Storage Area Networks and Associated Filesystems

Categories: BigData

Introduction

This is a quick view of Storage Area Networks that maybe helpful for programmers/software-architects. This is not my specialist area - corrections welcome.

The term “storage area network” is itself somewhat clumsy; somebody appears to have been over-cleverly trying to fit into the sequence LAN/MAN/WAN. However the actual products that are called SANs are interesting and practical, as are the concepts behind them - which can also be implemented in pure userspace software over a standard network.

The Network Level

A SAN in its pure form is a dedicated data network using a high-performance protocol which is specifically designed for moving disk block sized chunks of data around, together with a bunch of devices attached to that network which map read/write requests onto normal storage devices (rotating hard-drives or SSDs). Client systems (regular servers) then attach to this network to read/write datablocks.

The storage devices attached to the network (whether custom devices, or regular servers with some appropriate software) have separate network addresses, and provide very simple low-level “read block” and “write block” operations. An adminstrator configures each device, defining labels called LUNs and associating ranges of available blocks with these labels. A client device then uses a LUN ID to save data - ie sends read/write operations specifying (network-address, LUN, offset-within-lun) which the addressed storage device maps to the corresponding physical block address.

The SAN administrator can control which client devices can access which LUNs in a manner similar to firewall configuration on a traditional IP network, limiting by the equivalent of MAC address or IP address (physical or logical network address of the client on the SAN).

From the “client” end, the blocks in a LUN appear pretty much as if they were on a local block device (disk); the blocks can be formatted to hold a filesystem in exactly the same way as the blocks on a local disk. To most kernel or userspace software, there is little difference between blocks available on a local device and blocks available from somewhat more remote devices - the kernel drivers just need to map the read/write operations to a slightly different protocol (network rather than local SCSI or similar).
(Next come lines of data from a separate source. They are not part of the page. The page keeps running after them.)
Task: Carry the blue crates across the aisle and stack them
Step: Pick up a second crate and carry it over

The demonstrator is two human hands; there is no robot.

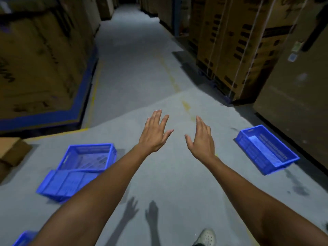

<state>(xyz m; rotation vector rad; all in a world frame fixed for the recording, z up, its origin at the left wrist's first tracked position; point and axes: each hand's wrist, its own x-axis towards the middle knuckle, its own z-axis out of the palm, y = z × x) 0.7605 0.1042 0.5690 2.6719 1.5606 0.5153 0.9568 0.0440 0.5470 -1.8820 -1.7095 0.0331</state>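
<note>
My left hand [154, 133] and my right hand [201, 139] are stretched out over the middle of the aisle, fingers spread, holding nothing. On the floor at the left an upright blue crate [88, 158] stands open side up. A second blue crate [64, 185] lies tipped on its side against its near edge. At the right another blue crate [266, 150] sits alone beside the cardboard boxes. A corner of one more blue crate [23, 238] shows at the bottom left. Both hands are well apart from every crate.
Tall stacked cardboard boxes [239, 41] line the right side, and more boxes on a blue pallet edge [44, 68] line the left. A small carton [10, 151] sits at the far left. The grey floor runs away ahead. My shoe [205, 237] shows at the bottom.
</note>
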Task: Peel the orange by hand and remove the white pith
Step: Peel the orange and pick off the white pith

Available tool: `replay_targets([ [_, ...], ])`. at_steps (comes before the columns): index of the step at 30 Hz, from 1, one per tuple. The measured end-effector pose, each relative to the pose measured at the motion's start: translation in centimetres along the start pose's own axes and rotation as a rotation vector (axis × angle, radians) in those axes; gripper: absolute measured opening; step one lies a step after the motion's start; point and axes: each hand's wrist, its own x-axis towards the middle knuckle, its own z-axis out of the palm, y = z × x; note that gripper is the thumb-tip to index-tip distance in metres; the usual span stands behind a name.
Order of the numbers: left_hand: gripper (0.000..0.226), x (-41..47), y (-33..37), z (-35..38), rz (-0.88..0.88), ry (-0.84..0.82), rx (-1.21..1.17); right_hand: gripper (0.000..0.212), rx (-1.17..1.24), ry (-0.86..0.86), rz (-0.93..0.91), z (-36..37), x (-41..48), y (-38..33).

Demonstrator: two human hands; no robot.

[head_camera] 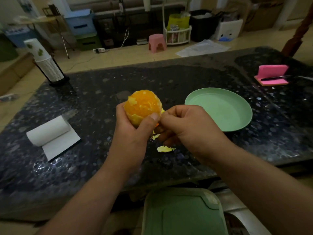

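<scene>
A mostly peeled orange (143, 105) with patches of pale pith is held above the dark table. My left hand (133, 129) grips it from below and the left, thumb on its lower right side. My right hand (184, 126) is beside it on the right, fingers curled, pinching a strip of peel at the orange's lower right edge. Pieces of peel (165, 148) lie on the table under my hands.
A pale green plate (220, 108) sits to the right of the orange. A paper towel roll (49, 131) lies at the left, a stack of cups (44, 62) at the far left, pink sticky notes (272, 74) at the far right. A green bin lid (183, 212) is below the table's near edge.
</scene>
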Motion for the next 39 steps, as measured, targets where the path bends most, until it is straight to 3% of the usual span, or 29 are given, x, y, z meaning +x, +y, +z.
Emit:
replay_targets([
  [7,0.055,0.7,0.1,0.2,-0.152,-0.067,-0.356,0.018,0.097,-0.046,-0.010,0.1,0.2,-0.3],
  [23,0.070,0.8,0.6,-0.4,-0.213,-0.033,-0.367,0.012,-0.396,0.067,-0.321,-0.8,0.9,0.4],
  [35,0.024,0.5,1.0,-0.7,-0.367,-0.105,-0.553,0.016,-0.415,0.097,-0.422,-1.1,1.4,0.5],
  [39,0.042,0.3,1.3,-0.7,-0.422,-0.129,-0.643,0.015,-0.380,0.082,-0.429,-1.1,1.6,0.4],
])
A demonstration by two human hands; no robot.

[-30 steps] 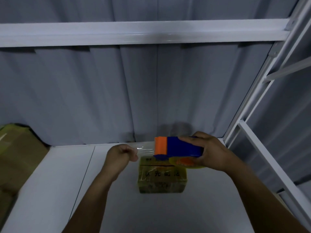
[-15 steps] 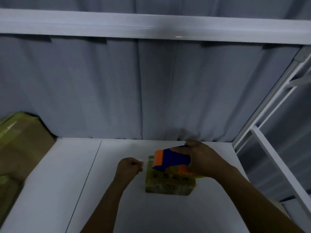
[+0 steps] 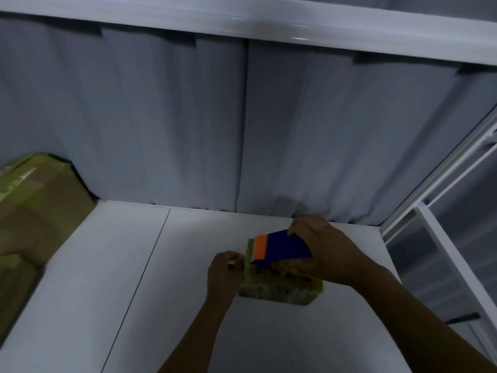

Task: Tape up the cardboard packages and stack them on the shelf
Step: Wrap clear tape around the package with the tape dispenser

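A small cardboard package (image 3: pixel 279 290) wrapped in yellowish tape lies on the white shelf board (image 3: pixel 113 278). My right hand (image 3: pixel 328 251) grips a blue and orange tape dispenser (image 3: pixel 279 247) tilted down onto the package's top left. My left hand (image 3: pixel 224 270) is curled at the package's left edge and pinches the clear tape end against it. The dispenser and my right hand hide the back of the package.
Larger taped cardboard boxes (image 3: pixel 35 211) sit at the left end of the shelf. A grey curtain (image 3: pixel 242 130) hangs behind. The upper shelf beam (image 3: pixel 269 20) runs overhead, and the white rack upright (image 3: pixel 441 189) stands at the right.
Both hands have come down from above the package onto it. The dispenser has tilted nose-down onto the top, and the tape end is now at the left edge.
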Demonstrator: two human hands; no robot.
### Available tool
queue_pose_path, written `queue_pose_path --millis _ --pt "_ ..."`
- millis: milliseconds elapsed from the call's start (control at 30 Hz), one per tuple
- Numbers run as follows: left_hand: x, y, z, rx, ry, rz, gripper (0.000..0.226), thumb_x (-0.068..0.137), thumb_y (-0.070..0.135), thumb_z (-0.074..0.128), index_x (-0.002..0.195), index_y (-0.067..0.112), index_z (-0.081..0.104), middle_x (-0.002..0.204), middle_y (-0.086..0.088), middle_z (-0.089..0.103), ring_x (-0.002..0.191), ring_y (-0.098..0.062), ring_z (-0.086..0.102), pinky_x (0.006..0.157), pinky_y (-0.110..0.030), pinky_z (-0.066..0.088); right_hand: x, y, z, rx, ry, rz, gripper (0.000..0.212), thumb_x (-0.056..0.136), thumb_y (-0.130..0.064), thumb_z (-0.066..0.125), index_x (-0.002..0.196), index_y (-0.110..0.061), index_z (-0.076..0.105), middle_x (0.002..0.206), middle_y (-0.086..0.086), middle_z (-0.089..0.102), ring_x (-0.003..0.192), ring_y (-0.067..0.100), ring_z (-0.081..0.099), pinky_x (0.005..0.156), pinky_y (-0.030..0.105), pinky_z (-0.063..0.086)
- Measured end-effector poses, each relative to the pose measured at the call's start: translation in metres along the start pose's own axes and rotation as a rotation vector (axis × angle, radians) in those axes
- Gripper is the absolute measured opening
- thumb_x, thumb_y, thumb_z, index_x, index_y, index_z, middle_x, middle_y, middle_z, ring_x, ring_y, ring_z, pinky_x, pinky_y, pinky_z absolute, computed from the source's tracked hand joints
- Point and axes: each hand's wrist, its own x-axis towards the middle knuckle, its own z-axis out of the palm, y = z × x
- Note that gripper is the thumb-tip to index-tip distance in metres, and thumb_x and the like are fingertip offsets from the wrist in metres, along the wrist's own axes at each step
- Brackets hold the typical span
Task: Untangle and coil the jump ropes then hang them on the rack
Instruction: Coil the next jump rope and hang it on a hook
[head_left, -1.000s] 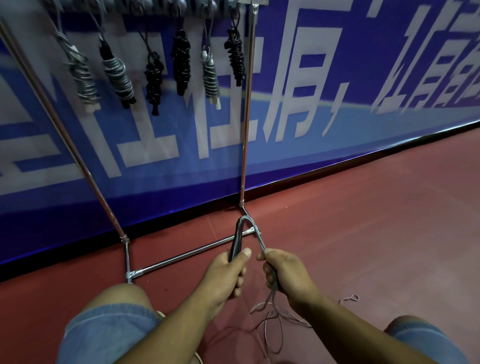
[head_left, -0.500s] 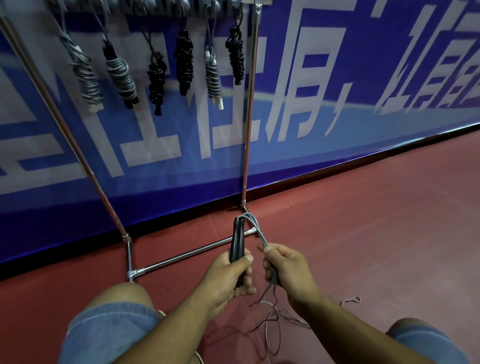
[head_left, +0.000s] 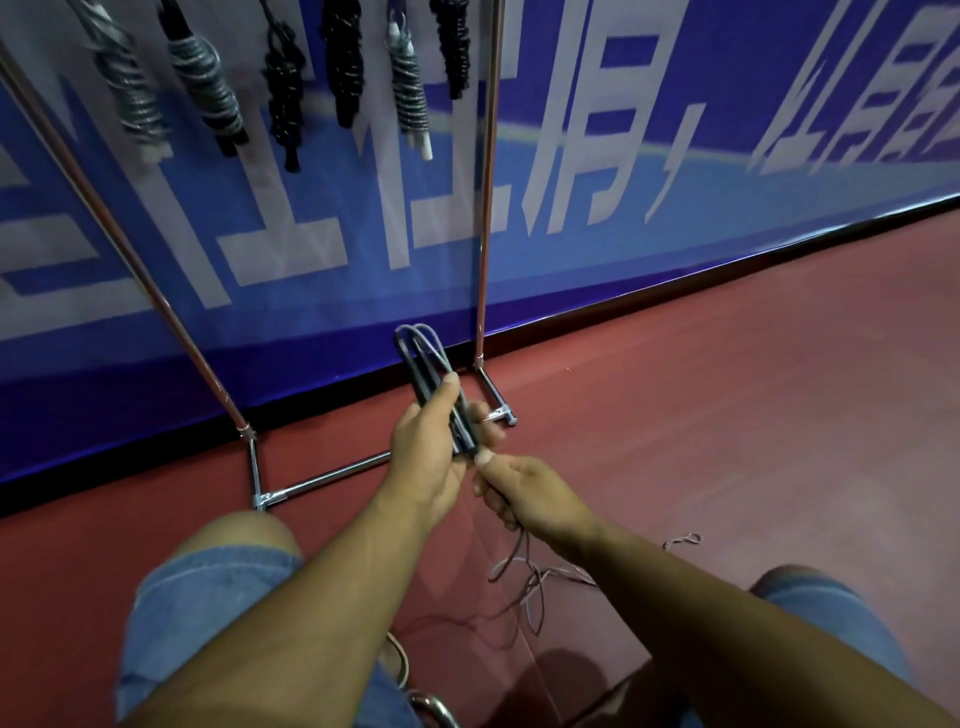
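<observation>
My left hand (head_left: 428, 454) grips the two dark handles of a jump rope (head_left: 423, 364), held together and pointing up and away, with grey rope loops arching over their top. My right hand (head_left: 524, 491) sits just below and right of it, pinching the thin rope as it leaves the handles. The loose rope (head_left: 530, 577) trails down onto the red floor in a tangle between my knees. Several coiled ropes (head_left: 205, 85) hang from the metal rack (head_left: 485, 208) at the top left.
The rack's chrome base bar (head_left: 322, 475) lies on the floor right behind my hands. A blue banner wall (head_left: 675, 171) stands behind it. Red floor (head_left: 727, 389) stretches to the right. A short loose rope end (head_left: 683, 540) lies by my right forearm.
The handles have risen and tilted left in my left hand. My right hand has dropped from the loop's top to below the handles, drawing the rope down alongside them.
</observation>
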Motion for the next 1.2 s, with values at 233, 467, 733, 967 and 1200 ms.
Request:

Advantages of a SAN include:

  • being able to access the data even if the “owning server” is not available - eg on failure of the host that normally uses a LUN, a different server can mount them instead (quick failover)
  • being able to do backups (at a block-level) external to the “owning server”
  • being able to “overprovision” storage, ie tell a set of N servers that they each have M blocks of storage, when there is actually less than N*M blocks available. As long as most servers use less than their allowed quota then this works out ok. Of course actual usage should be carefully monitored to predict if/when more real storage must be purchased and installed, before it is needed.

The network used to connect client devices to SAN devices must be very high-performance and with IO-specific features such as priority levels; custom network protocols have been invented for exactly this purpose (eg FCP) which require custom network switches. It is also possible (at some performance cost) to transport SAN commands over a standard Ethernet network (FCoE) - but not using IP addressing. And it is possible (at further performance cost) to transport SAN commands wrapped in IP packets. In all cases, however, it is usual to have completely separated networks for filesystem IO (the storage network) and other generic network IO.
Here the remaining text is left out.